### TASK DIRECTIONS
Given the material below, output exactly the lines from the line with "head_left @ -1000" to the line with "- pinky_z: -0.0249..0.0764", both ends included, and no other lines.
━━━
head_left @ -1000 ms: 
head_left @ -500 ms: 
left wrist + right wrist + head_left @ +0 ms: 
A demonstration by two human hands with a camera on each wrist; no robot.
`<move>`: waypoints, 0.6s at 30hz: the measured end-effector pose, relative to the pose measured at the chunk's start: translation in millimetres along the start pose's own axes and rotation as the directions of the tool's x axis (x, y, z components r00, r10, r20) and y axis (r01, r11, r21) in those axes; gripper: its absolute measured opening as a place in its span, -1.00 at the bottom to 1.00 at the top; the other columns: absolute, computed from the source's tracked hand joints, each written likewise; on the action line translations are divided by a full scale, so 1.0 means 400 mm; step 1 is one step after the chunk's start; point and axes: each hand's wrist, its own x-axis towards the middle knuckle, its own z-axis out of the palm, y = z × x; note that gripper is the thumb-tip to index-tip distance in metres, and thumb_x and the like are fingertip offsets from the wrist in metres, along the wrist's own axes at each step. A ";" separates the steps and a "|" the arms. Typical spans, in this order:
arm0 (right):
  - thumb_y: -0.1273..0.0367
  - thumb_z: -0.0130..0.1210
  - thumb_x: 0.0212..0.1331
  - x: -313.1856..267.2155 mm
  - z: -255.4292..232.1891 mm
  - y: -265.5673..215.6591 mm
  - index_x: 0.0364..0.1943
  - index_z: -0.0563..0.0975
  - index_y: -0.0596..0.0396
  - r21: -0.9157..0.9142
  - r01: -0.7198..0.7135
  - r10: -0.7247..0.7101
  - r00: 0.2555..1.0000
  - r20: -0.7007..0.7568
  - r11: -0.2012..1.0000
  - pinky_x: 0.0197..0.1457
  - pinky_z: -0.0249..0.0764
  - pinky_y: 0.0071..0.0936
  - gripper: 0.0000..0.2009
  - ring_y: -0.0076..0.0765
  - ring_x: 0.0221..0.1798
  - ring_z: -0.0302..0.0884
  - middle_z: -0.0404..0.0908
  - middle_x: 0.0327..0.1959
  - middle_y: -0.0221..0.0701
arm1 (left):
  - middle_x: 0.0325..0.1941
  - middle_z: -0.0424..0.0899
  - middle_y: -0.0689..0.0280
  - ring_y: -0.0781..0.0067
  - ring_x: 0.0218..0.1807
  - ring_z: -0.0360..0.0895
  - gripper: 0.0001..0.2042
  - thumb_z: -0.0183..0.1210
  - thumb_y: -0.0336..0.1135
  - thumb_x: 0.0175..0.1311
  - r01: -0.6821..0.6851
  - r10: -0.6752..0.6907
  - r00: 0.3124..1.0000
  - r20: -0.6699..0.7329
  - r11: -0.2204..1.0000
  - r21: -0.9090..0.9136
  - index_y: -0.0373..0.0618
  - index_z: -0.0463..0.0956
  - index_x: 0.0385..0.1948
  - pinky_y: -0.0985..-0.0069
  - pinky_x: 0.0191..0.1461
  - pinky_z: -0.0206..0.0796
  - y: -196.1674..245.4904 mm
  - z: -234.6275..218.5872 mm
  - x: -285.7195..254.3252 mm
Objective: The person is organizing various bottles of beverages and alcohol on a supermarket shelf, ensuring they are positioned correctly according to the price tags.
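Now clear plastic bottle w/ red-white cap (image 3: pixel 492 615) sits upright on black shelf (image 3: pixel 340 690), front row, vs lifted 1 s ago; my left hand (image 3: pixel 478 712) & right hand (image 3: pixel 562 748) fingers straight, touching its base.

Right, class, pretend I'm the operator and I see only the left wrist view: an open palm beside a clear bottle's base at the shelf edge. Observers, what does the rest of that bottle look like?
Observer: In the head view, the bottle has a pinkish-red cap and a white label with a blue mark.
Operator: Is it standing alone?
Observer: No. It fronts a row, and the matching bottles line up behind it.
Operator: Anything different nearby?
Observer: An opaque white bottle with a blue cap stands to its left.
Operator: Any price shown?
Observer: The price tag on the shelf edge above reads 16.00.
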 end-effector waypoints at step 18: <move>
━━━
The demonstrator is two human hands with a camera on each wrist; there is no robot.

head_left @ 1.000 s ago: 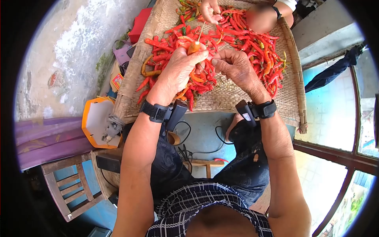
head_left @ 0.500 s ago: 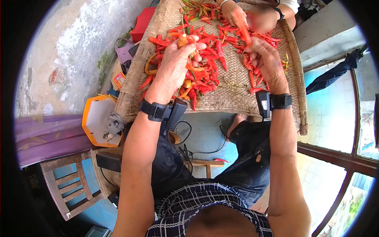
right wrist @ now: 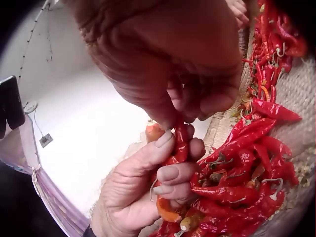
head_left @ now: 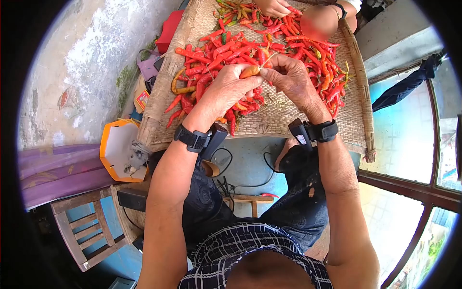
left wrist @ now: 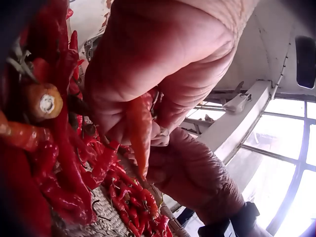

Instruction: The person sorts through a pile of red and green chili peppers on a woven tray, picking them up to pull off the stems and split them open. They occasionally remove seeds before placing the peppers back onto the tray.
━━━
### THE COMPLETED TASK
head_left @ -1000 ms: 
head_left @ -500 ms: 
left wrist + right wrist + head_left @ +0 ms: 
A demonstration by two human hands with a camera on each wrist; no robot.
`<move>`: waypoints, 0.6s at 30hz: the measured end-effector pose, relative to the pose measured at the chunk's start: translation in millimetres along the start pose's own axes and rotation as the directions of the tool's x axis (x, y, z components r00, r10, r20) and y axis (r01, r11, r21) in those axes; gripper: its absolute measured opening as a place in its span, -1.00 at the bottom to 1.00 at the top; the other columns: absolute, computed from the source's tracked hand joints, each written likewise; on the action line translations are divided by a full scale, so 1.0 means 400 mm; step 1 is one step after the chunk's start; point and axes: each hand's wrist, its own x-axis towards the middle knuckle, its own z-axis out of the palm, y = z × x; note that gripper is the thumb-tip to index-tip distance in metres, and thumb_x and the like are fingertip offsets from the wrist in metres, along the wrist's own axes at each step. A ";" separates the steps and a "|" the arms. Typical spans, in this order:
arm0 (right):
  - thumb_y: -0.1273..0.0367
  - thumb_z: -0.0130..0.1210
  - thumb_x: 0.0212..0.1331
  - x: -313.1856..267.2155 mm
  - z: -255.4292..232.1891 mm
  - y: -265.5673..215.6591 mm
  - index_x: 0.0364..0.1943
  - index_z: -0.0563..0.0975
  - index_y: -0.0596..0.0396
  - r21: -0.9157..0.9142
  - r01: -0.7198..0.7135
  - r10: -0.7247..0.7101
  - r00: 0.2555..1.0000
  - r20: -0.7007..0.7568
  - r11: -0.2012..1.0000
  - pinky_x: 0.0197..0.1457
  - pinky_z: -0.0249..0.0764

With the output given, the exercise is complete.